» EXERCISE
The listing below is to be written out word for word, minus its images.

» DATASET CONTENT
____

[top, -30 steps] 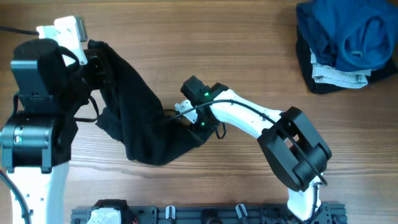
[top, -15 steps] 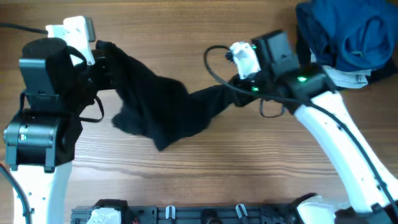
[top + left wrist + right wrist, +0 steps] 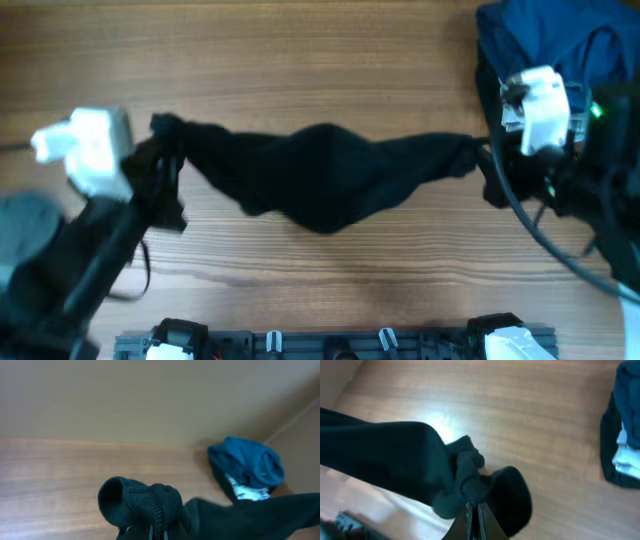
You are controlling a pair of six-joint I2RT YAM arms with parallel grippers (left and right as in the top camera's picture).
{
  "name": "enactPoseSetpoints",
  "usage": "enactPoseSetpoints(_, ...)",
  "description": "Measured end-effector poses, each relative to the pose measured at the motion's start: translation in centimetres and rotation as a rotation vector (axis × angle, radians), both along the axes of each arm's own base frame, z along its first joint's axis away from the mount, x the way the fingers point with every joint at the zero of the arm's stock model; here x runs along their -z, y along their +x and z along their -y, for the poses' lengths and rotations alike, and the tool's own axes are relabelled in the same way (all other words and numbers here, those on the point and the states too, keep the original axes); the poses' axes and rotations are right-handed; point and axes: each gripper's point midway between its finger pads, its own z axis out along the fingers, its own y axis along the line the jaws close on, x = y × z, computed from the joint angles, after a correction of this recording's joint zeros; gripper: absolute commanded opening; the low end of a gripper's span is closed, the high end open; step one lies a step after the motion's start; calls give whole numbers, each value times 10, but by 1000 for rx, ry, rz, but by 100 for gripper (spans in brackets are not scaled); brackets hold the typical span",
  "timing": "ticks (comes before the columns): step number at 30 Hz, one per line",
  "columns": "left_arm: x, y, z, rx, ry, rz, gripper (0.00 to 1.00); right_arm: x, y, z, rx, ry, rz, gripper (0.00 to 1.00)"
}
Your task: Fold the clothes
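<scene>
1. The garment [image 3: 330, 185] hangs stretched between 2 grippers, left of the blue pile [image 3: 560, 40]. It sags at mid-span and appears to be off the table [image 3: 300, 60].
2. The left gripper [image 3: 165, 150] is clenched on a bunched end, well apart from the pile. The right gripper [image 3: 478, 158] is clamped on the other end, just beside the pile.
3. Judgement: spreading is the step in hand. Lower both ends together, level and taut, clear of the pile, so the cloth lands flat.
4. Surface: wood-grain. Room: plain beige wall [image 3: 150, 395] behind the pile.
</scene>
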Motion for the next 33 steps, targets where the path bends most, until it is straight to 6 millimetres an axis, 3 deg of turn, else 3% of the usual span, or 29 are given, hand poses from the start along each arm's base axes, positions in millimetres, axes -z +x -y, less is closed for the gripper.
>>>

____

» RESPONSE TO THIS TASK
[top, -30 steps] 
[top, -15 steps] 
[top + left wrist + right wrist, +0 steps] 
You are controlling a pair of six-joint I2RT YAM arms with parallel grippers (left and right as in the top camera's picture).
{
  "name": "enactPoseSetpoints",
  "usage": "enactPoseSetpoints(_, ...)",
  "description": "Measured end-effector poses, each relative to the pose measured at the motion's start: translation in centimetres and rotation as a rotation vector (axis × angle, radians), both along the axes of each arm's own base frame, z along its first joint's axis away from the mount, x the way the fingers point with every joint at the zero of the arm's stock model; here x runs along their -z, y along their +x and z along their -y, for the poses' lengths and rotations alike, and the tool's own axes are relabelled in the same way (all other words and numbers here, those on the point and the states too, keep the original axes); the poses' axes and rotations are right-handed; point and axes: each gripper's point midway between its finger pads, its own z axis out along the fingers, its own y axis along the line the jaws close on, x = y × z, computed from the joint angles, after a correction of this recording's joint zeros; gripper: absolute commanded opening; the low end of a gripper's span is closed, the high end open; step one lies a step after the motion's start; calls give whole numbers, each value times 10, but by 1000 for rx, ry, rz, but by 100 for gripper (spans in brackets are not scaled); brackets hold the typical span",
  "timing": "ticks (comes before the columns): step number at 30 Hz, one per line",
  "columns": "left_arm: x, y, z, rx, ry, rz, gripper (0.00 to 1.00); right_arm: x, y, z, rx, ry, rz, gripper (0.00 to 1.00)"
}
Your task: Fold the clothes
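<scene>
1. The garment [image 3: 330, 185] hangs stretched between 2 grippers, left of the blue pile [image 3: 560, 40]. It sags at mid-span and appears to be off the table [image 3: 300, 60].
2. The left gripper [image 3: 165, 150] is clenched on a bunched end, well apart from the pile. The right gripper [image 3: 478, 158] is clamped on the other end, just beside the pile.
3. Judgement: spreading is the step in hand. Lower both ends together, level and taut, clear of the pile, so the cloth lands flat.
4. Surface: wood-grain. Room: plain beige wall [image 3: 150, 395] behind the pile.
</scene>
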Motion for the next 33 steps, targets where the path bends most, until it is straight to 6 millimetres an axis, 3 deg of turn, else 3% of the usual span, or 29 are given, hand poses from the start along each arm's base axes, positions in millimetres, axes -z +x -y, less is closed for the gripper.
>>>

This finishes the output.